The duel I guess will be verbal. There’s someone that comes to observe and see if some words or things that he’d spoken were going to be used, but then the man who begins it’s almost like he just walks around with a certain intent and so you can tell that he’s saying something. He’s directing energy in a certain way, but it’s all nonverbal, and there just seem to be several episodes of this going back and forth.
At one point when the woman kind of begins another round of this, she’s so certain about her position or something, she’s even willing to give up what she’d gotten in a divorce settlement, not from the person she’s dueling, in her life. It’s almost like she’s willing to give up all these things she’s had. I guess just because she feels like her point is really correct.

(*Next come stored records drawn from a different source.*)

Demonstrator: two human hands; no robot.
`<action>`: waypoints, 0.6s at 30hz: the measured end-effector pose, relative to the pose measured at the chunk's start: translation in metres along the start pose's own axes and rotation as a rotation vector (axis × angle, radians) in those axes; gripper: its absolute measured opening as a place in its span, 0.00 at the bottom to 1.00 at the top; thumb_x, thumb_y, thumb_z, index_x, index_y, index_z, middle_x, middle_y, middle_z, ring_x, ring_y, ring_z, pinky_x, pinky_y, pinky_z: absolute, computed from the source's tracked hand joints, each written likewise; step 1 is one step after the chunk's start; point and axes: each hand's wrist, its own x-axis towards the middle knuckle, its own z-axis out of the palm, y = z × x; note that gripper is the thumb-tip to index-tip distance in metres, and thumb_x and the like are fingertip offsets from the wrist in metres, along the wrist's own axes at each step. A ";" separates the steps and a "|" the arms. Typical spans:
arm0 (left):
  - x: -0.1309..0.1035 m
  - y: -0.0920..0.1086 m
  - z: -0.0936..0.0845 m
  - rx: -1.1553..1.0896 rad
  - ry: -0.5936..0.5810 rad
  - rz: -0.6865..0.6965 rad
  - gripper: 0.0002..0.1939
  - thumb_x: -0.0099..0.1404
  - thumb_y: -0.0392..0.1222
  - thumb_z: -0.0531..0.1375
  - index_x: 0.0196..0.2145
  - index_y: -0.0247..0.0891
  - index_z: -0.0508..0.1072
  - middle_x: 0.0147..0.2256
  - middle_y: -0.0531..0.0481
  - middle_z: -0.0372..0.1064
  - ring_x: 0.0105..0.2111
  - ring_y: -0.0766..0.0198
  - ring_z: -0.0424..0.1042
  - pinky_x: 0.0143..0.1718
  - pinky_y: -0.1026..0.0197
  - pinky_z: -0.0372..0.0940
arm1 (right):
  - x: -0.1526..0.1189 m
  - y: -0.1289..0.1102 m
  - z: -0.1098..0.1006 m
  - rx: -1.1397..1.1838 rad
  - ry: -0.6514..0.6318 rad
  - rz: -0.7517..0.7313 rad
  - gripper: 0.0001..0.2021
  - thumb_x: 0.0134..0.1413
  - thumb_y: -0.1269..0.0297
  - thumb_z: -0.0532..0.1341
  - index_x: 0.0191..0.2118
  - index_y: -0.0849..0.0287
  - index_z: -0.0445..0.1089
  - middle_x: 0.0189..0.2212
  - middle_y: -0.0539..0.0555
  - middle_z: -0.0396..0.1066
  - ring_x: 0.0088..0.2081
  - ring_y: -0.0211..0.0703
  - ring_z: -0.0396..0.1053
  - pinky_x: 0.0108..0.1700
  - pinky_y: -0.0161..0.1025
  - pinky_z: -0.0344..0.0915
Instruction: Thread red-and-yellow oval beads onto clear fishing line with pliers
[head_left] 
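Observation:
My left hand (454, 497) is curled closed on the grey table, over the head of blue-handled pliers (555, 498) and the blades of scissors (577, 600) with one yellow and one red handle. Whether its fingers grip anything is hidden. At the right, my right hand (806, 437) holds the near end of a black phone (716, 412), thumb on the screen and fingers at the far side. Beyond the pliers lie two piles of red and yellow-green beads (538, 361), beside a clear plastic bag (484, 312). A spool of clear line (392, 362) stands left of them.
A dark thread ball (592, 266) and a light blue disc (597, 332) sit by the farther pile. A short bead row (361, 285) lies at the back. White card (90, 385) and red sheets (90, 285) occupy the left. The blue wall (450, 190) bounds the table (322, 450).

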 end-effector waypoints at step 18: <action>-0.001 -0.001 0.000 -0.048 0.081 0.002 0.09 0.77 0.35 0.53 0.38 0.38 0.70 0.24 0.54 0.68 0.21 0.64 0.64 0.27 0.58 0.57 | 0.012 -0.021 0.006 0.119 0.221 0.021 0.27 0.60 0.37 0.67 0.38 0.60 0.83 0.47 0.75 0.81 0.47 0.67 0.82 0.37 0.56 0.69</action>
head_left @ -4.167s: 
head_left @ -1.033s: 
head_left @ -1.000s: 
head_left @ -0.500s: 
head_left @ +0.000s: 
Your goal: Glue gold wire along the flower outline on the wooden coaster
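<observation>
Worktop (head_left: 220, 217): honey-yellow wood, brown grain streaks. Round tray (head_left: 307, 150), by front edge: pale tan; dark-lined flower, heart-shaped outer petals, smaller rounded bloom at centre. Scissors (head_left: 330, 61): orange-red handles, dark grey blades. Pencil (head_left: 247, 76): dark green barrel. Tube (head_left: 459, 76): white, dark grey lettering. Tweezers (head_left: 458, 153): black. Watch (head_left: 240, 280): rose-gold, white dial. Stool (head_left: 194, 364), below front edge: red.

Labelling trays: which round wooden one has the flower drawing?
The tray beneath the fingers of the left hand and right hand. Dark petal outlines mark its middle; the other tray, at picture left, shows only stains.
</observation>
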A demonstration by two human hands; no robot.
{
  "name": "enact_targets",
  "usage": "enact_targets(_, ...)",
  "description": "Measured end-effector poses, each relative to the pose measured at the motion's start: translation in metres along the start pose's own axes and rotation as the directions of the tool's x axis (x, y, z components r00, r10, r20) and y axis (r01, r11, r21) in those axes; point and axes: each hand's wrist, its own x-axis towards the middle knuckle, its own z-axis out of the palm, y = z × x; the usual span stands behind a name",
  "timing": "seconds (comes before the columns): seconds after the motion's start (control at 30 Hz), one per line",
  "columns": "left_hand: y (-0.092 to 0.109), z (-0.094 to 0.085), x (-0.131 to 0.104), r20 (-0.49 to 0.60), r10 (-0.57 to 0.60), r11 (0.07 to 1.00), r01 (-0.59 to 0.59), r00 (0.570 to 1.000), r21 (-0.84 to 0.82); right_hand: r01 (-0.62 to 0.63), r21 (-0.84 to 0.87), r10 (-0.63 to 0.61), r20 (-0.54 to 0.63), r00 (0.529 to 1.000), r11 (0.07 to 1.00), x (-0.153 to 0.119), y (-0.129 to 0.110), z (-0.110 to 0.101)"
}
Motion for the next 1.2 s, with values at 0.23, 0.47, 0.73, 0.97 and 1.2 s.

And so that’s the most I think in some ways I can say about the dream, because there would be times when you were expecting to see what the kind of battle between them looked like, but it was all nonverbal.
John: This is a dream that’s pointing out how you can get caught up in taking on an absolute-type position inside yourself, and little things can have an absolute quality to them in that you don’t mean it to be that way, but they can get a hold of you and affect how you see yourself, or perceive yourself, in terms of relatability.

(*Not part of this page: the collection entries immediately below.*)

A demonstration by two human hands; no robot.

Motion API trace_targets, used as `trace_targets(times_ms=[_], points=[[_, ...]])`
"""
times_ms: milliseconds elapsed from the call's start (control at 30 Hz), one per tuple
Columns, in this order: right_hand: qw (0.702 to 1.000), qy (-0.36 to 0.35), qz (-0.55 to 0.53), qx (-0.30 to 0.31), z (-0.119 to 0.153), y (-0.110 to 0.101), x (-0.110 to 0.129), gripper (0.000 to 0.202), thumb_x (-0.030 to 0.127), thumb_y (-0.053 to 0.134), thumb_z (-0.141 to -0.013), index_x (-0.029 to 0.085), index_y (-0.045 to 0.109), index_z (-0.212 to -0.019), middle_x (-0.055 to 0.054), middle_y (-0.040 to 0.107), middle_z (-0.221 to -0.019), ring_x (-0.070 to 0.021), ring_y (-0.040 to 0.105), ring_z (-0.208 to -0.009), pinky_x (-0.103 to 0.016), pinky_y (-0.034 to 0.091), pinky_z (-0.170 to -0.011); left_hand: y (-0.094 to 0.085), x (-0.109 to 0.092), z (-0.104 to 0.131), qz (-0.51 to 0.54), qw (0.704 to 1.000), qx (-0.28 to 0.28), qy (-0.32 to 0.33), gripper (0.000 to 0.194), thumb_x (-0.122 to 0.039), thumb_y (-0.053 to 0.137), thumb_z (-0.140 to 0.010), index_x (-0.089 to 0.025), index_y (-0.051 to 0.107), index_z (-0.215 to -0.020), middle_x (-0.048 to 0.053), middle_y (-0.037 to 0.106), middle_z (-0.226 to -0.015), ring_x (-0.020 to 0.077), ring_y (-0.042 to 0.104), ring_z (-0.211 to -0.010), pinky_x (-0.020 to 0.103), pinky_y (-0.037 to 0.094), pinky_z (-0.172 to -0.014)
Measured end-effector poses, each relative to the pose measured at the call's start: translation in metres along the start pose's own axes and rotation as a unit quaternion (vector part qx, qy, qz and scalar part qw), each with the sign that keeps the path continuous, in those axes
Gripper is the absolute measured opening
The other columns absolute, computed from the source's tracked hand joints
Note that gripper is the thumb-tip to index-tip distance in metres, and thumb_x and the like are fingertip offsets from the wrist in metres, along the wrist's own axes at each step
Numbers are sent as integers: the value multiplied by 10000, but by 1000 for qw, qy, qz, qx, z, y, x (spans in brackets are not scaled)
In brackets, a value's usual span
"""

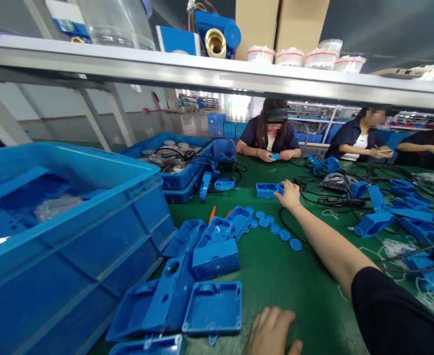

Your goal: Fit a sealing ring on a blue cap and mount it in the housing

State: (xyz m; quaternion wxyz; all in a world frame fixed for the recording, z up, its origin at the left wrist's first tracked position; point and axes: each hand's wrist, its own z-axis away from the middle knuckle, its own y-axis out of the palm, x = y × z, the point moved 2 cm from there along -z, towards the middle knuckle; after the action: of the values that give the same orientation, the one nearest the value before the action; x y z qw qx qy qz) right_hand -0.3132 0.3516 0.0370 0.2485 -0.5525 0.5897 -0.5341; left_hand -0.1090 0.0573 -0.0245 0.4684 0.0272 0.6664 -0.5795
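A green work table (272,276) seen from the wearer's head, crowded with blue plastic parts. At the left, a large blue crate (65,236) fills the near corner, its wall standing between the viewer and that side of the table. Just right of it lies a heap of blue housing shells (202,276), some open side up, one with a round hole. Behind the heap, a shallower blue tray (172,162) holds round metal parts and black cables. A scatter of small blue caps (276,228) lies mid-table, between the heap and the outstretched right arm. To the right, black cables (335,195) and more blue mouldings cover the cloth.

The right hand (289,195) reaches far forward, arm in a dark sleeve, its fingers resting on the right end of a small blue open-topped box part (268,190); whether it actually grips it cannot be told. The part is rectangular, with low walls and inner compartments, and sits flat on the table beyond the caps. The left hand (272,333) lies at the bottom edge, fingers spread loose and flat on the cloth, holding nothing, just beside a square blue housing lid (212,308).

Across the table sit three people in dark blue workwear; one (271,135) holds a small blue piece. An overhead shelf (217,74) carries tubs and boxes. No writing is readable.
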Motion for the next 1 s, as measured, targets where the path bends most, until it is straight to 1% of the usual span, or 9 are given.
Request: trace_targets(times_ms=[133,200,267,400,600,700,800,900,1000], points=[[969,-232,-8,84,45,11,74,349,336,579,-848,166,543,-1151,-79,501,-1246,-227,481,-1129,-450,391,-951,-18,-22,19,22,999,-27,27,349,-223,558,-762,-251,550,-1110,46,576,-1086,233,486,-1024,406,397,-915],[951,-294,2,94,71,8,99,261,332,590,-839,154,595,-1031,-65,554,-1155,-210,501,-1088,-423,409,-923,-20,-25,26,30,997,-56,46,312,-217,530,-783,-245,553,-1093,46,577,-1060,225,489,-1003,405,402,-906],[949,-306,25,74,95,-4,111,183,309,571,-853,141,609,-916,-55,587,-1041,-198,516,-1043,-411,416,-901,-22,-25,30,55,992,-95,56,278,-203,515,-794,-233,565,-1066,45,582,-1012,215,499,-973,396,416,-885],[964,-255,80,7,153,-49,96,122,235,509,-886,136,580,-877,-43,574,-943,-187,519,-984,-406,410,-878,-29,-17,28,145,971,-185,41,282,-209,521,-805,-208,552,-1085,48,575,-956,198,537,-939,376,449,-857],[970,-219,107,-3,292,-98,68,86,260,544,-854,203,575,-798,-51,574,-774,-213,505,-767,-361,415,-657,-30,-10,27,194,942,-272,9,567,-372,444,-881,-147,203,-1342,170,357,-1304,218,473,-1156,442,399,-983],[976,-215,40,23,356,-102,71,80,257,508,-872,230,575,-837,-32,582,-782,-206,516,-747,-367,423,-647,-31,-23,36,103,969,-215,58,771,-448,594,-780,-185,196,-1385,162,233,-1428,274,270,-1331,485,281,-1075],[970,-213,-109,39,392,-104,74,124,242,461,-885,278,572,-926,-31,611,-844,-226,553,-822,-410,462,-712,-35,-41,45,-30,993,-69,90,1007,-486,749,-589,-205,236,-1409,142,233,-1470,322,166,-1367,524,187,-1102],[958,-203,-200,34,389,-108,64,167,272,492,-866,340,550,-1007,-14,611,-1037,-220,558,-977,-399,491,-821,-44,-57,53,-91,991,53,76,907,-503,713,-619,-205,329,-1385,122,359,-1424,308,308,-1311,495,230,-1085],[961,-138,-239,8,352,-111,43,146,270,467,-895,258,558,-1009,-44,598,-1025,-203,562,-972,-400,487,-845,-51,-70,60,-115,988,89,52,877,-439,720,-621,-235,339,-1384,104,371,-1421,304,330,-1299,470,260,-1068]])
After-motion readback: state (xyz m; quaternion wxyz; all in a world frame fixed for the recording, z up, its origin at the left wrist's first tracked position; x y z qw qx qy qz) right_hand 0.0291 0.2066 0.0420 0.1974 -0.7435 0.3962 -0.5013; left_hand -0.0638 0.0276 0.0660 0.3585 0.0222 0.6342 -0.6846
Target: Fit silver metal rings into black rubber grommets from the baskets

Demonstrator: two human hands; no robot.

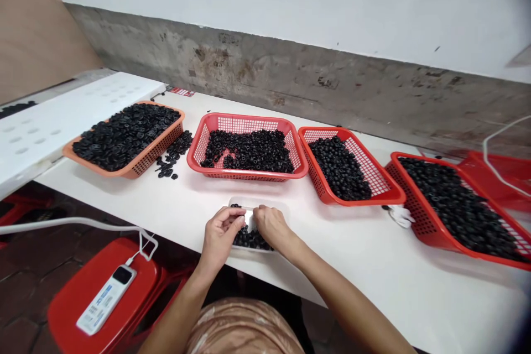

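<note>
A small clear-white plastic tray [257, 201] lies on the table close to its front edge, with small black ring-like parts [250, 238] gathered along its near side. My left hand [223, 230] is over the tray's left end, thumb and fingers pinched together; whatever lies between them is too small to make out. Above the tray's right part, my right hand [274, 225] is closed with its fingers curled down. Its fingertips are mostly hidden, so what they hold does not show.
Behind the tray stands a red basket [248, 176] of black parts. An orange basket [131, 168] is to the left, with loose black pieces [168, 163] beside it. Two more red baskets [317, 177] [431, 227] stand right. A power strip [107, 300] lies on a red stool [68, 310].
</note>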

The need to have to express yourself in a particular way, or to look a particular way, or to be interesting in a particular way, those are all afflictions that can get a hold of one’s attention and cause one to project, or feel that they have to project, a particular appearance or mannerism.
When you get like that, or when you carry that quality of having to maintain an appearance in a particular way, that appearance, that mannerism, is what is important. Any need to have to maintain something like that stands in the way of letting go.

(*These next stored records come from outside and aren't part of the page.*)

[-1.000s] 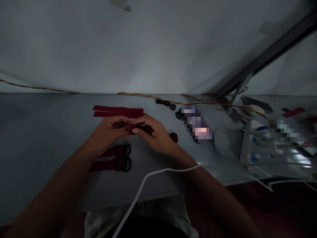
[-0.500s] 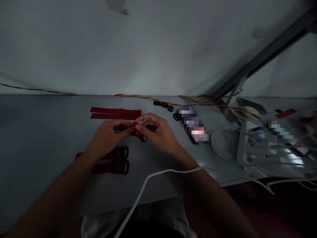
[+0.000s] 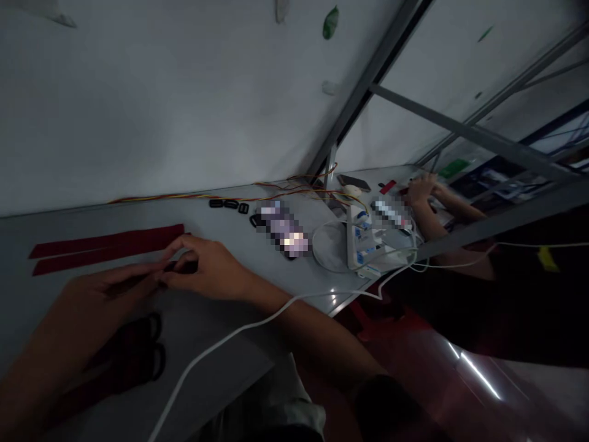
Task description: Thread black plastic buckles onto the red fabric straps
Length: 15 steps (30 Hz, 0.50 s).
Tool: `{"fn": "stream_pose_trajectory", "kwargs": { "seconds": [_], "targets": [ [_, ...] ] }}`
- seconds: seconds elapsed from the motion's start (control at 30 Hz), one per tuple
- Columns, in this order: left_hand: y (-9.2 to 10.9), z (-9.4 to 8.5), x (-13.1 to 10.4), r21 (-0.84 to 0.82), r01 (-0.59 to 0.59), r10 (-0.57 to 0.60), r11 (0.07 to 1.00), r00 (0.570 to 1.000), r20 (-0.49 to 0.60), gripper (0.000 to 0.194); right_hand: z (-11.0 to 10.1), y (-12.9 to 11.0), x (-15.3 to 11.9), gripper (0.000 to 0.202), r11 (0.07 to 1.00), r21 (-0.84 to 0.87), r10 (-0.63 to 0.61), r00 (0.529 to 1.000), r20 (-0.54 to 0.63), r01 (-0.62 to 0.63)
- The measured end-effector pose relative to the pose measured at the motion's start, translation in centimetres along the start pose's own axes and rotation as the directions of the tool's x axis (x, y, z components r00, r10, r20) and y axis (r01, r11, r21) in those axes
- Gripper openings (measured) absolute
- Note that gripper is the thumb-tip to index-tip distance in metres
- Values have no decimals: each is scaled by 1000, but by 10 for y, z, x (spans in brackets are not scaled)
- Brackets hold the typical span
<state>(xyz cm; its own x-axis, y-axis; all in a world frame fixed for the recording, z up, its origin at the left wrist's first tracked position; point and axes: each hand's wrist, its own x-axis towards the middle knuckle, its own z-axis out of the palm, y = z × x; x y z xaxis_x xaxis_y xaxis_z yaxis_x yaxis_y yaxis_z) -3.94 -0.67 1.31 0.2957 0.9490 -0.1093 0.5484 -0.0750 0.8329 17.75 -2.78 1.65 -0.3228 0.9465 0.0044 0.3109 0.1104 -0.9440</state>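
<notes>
My left hand [image 3: 99, 304] and my right hand [image 3: 209, 267] meet over the grey table, fingertips pinched together around a small dark red strap piece, mostly hidden by the fingers. Behind them two flat red straps [image 3: 110, 245] lie side by side. Nearer to me, partly under my left hand, lie two straps with black rings [image 3: 157, 361]. Several small black buckles [image 3: 230, 204] sit near the wall, to the right of the flat straps.
A phone [image 3: 283, 230] lies right of the buckles. Beyond it are a white power strip [image 3: 356, 236] and tangled cables. A white cable [image 3: 239, 334] crosses in front of my right forearm. Another person's hands [image 3: 423, 187] are at the far right.
The view has swung to the right, so my hands and the straps appear farther left. The other person's hands have come into view. My fingers remain together at the red piece.
</notes>
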Motion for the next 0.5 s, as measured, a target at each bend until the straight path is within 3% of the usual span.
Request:
{"fn": "stream_pose_trajectory", "kwargs": {
  "seconds": [0.17, 0.37, 0.5],
  "targets": [
    [-4, 4, -2, -40, 145, -137, 989, 980, 145, 35, 1, -1, 1, 27, 994, -95, -52, 999, 1, 52],
    [-1, 8, -1, -320, 271, -206, 908, 953, 223, 37, -1, 3, 2, 22, 980, -121, -148, 987, 70, 155],
    [7, 8, -2, -340, 253, -205, 906, 964, 172, 38, -1, 6, 2, 21, 975, -167, -132, 988, 77, 144]
  ]
}}
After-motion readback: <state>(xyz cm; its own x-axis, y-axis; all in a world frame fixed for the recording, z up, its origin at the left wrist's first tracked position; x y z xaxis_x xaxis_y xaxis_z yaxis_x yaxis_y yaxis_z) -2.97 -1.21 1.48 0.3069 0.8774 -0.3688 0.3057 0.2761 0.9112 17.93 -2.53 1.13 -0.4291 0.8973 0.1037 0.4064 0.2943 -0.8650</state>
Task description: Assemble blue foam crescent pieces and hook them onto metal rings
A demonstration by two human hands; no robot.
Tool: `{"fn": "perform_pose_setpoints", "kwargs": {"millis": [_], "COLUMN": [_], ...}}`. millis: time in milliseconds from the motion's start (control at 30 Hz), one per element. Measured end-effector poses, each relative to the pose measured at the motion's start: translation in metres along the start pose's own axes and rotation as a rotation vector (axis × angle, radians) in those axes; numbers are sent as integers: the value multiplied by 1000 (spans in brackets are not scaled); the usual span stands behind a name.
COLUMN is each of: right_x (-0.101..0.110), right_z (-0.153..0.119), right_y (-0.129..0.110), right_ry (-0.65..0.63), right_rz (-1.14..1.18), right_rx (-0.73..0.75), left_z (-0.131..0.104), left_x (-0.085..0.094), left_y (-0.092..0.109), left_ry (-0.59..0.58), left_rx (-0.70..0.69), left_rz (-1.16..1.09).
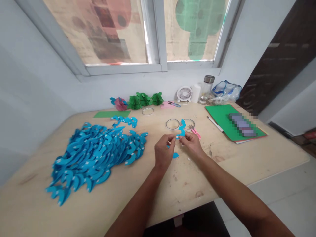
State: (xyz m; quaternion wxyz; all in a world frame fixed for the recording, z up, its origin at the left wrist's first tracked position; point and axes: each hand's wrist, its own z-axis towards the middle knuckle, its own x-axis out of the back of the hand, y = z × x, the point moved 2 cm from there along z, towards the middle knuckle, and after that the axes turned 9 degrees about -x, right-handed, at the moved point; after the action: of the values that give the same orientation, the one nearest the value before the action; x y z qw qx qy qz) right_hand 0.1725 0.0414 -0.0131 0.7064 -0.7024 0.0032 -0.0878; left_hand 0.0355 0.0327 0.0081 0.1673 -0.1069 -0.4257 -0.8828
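Observation:
Both hands meet over the middle of the table at a wavy blue paper piece [182,128] with a small white patch on it. My left hand [165,148] is closed, thumb and finger pinched at the piece's left end. My right hand [191,142] pinches the same piece from the right. Another blue paper bit [175,155] shows just below my fingers. Beyond the hands lie two thin rings, one on the left [172,124] and one on the right [189,124], with pink-handled scissors [195,131] by the right one.
A large heap of blue paper pieces [93,154] covers the table's left. Along the back are green paper flowers [144,99], another ring [148,111], a small white fan [184,94] and a glass bottle [205,90]. A green folder [219,120] and pen [215,124] lie right.

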Motion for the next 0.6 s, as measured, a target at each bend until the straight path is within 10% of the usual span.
{"fn": "perform_pose_setpoints", "kwargs": {"millis": [200,600], "right_x": [-1,-2], "right_z": [0,-5], "right_y": [2,-3], "right_ry": [-26,-41], "right_rz": [-31,-125], "right_rx": [23,70], "left_z": [-3,-2], "left_x": [-3,-2], "left_y": [-2,-4], "left_ry": [-39,-63], "left_rx": [-153,-42], "left_rz": [174,82]}}
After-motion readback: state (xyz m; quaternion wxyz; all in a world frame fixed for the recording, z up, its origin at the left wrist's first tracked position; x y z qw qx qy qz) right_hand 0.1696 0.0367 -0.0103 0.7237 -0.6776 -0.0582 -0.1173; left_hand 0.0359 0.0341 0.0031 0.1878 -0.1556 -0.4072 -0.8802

What’s interesting is the time that you have a dream like [we’re currently seeing the teacher]. When it comes to the teacher, can you really be empty? If he were to talk to you, can you really relate in a way that doesn’t have to put on a particular kind of mannerism, as a veil, that you’re comfortable wearing – or think that you need to wear? Can you really be open and free, or do you have to come from a particular identification in order to be comfortable around someone who leaves things so wide open that that can be unnerving to your nature?
So it’s a dream in which, what aspect of a nature, or mannerism, are you still holding onto, and projecting? And having to then feel that, to recognize that. And it even has kind of like a shadow effect in there, in that whatever it is and however it is that you project yourself, still with the idea that that’s how you’re expected, or you feel that you’re having to expect yourself to be taken in as an appearance, to the degree to which you do that, sometimes that’s considered okay, as long as you watch that.
And you watch what you’re doing to distinguish yourself from the total letting go. You’ll notice if you listen to people they all do that, each person does that, and the ability to take and be immersed in a space, and an overallness, requires you to let go of a context or mannerism that you maintain or feel that you have to portray yourself.
And thus are these various techniques to try to get you to realize that what you’re doing is just a matter of projection that stands in the way of being in a state of totality, in an overallness, like the technique of listening to someone to the point where you actually can be who they are. You can assimilate who they really are as an essence.
Which means rather than reacting or having your mannerisms that come up on your own that get in the way, as they are projecting their mannerisms, you learn to recognize how to hear them, to be them, at a deeper point of essence – by just being totally receptive to where they’re coming from. That’s being a good listener, but more than being a good listener you’re getting out of the way of yourself in terms of how you have to respond or appear.